• **Assignment**
Nothing may be dropped or altered: reproduce all the data.

⟨

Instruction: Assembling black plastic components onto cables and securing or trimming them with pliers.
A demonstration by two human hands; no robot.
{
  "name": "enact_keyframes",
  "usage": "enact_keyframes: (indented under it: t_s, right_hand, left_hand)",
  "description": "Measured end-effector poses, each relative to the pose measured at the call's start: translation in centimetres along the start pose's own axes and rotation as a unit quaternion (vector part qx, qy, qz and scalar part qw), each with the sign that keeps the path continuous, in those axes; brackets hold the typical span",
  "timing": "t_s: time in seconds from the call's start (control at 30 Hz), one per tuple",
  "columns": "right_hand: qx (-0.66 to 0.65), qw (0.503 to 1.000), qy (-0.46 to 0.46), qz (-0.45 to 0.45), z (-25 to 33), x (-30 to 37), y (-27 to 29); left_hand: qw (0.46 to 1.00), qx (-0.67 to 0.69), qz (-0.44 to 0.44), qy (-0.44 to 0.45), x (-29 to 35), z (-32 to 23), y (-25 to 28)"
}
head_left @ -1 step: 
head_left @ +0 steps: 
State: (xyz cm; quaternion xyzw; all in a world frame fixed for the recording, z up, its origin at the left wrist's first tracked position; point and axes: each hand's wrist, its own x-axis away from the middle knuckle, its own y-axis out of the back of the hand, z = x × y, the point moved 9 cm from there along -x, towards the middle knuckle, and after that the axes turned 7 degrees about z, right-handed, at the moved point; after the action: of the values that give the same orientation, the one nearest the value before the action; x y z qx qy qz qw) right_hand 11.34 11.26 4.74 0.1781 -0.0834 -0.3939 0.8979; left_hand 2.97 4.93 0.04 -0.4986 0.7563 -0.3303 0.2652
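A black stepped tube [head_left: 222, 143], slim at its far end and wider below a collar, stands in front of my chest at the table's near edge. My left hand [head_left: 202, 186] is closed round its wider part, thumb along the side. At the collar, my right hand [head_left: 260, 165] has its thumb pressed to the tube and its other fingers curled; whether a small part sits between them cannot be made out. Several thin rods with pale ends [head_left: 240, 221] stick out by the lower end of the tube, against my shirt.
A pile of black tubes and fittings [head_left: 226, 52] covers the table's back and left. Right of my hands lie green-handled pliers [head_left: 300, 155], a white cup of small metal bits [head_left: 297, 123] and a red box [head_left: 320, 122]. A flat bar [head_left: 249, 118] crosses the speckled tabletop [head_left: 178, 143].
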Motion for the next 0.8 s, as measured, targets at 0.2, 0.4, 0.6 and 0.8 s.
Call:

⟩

• **Exercise solution**
Instruction: Assembling black plastic components onto cables and securing or trimming them with pliers.
A demonstration by two human hands; no robot.
{
  "name": "enact_keyframes",
  "usage": "enact_keyframes: (indented under it: t_s, right_hand, left_hand)",
  "description": "Measured end-effector poses, each relative to the pose measured at the call's start: translation in centimetres along the start pose's own axes and rotation as a unit quaternion (vector part qx, qy, qz and scalar part qw), each with the sign that keeps the path continuous, in those axes; brackets hold the typical span",
  "timing": "t_s: time in seconds from the call's start (control at 30 Hz), one per tuple",
  "columns": "right_hand: qx (-0.66 to 0.65), qw (0.503 to 1.000), qy (-0.46 to 0.46), qz (-0.45 to 0.45), z (-25 to 33), x (-30 to 37), y (-27 to 29); left_hand: qw (0.46 to 1.00), qx (-0.67 to 0.69), qz (-0.44 to 0.44), qy (-0.44 to 0.45), x (-29 to 35), z (-32 to 23), y (-25 to 28)"
}
head_left @ -1 step: 
head_left @ +0 steps: 
State: (xyz cm; quaternion xyzw; all in a world frame fixed for the recording, z up, its origin at the left wrist's first tracked position; point and axes: each hand's wrist, its own x-axis away from the middle knuckle, its own y-axis out of the back of the hand, z = x × y, the point moved 9 cm from there along -x, towards the middle knuckle, and after that the axes turned 7 degrees about z, right-handed, at the moved point; after the action: of the values that give the same orientation, the one nearest the value before the action; x y z qx qy qz qw) right_hand 11.34 11.26 4.74 0.1781 -0.0834 -0.3939 0.8979; left_hand 2.97 4.93 0.04 -0.4986 0.7563 -0.3303 0.2652
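A black stepped tube [head_left: 222, 143], slim at its far end and wider below a collar, stands in front of my chest at the table's near edge. My left hand [head_left: 202, 186] is closed round its wider part, thumb along the side. At the collar, my right hand [head_left: 260, 165] has its thumb pressed to the tube and its other fingers curled; whether a small part sits between them cannot be made out. Several thin rods with pale ends [head_left: 240, 221] stick out by the lower end of the tube, against my shirt.
A pile of black tubes and fittings [head_left: 226, 52] covers the table's back and left. Right of my hands lie green-handled pliers [head_left: 300, 155], a white cup of small metal bits [head_left: 297, 123] and a red box [head_left: 320, 122]. A flat bar [head_left: 249, 118] crosses the speckled tabletop [head_left: 178, 143].
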Motion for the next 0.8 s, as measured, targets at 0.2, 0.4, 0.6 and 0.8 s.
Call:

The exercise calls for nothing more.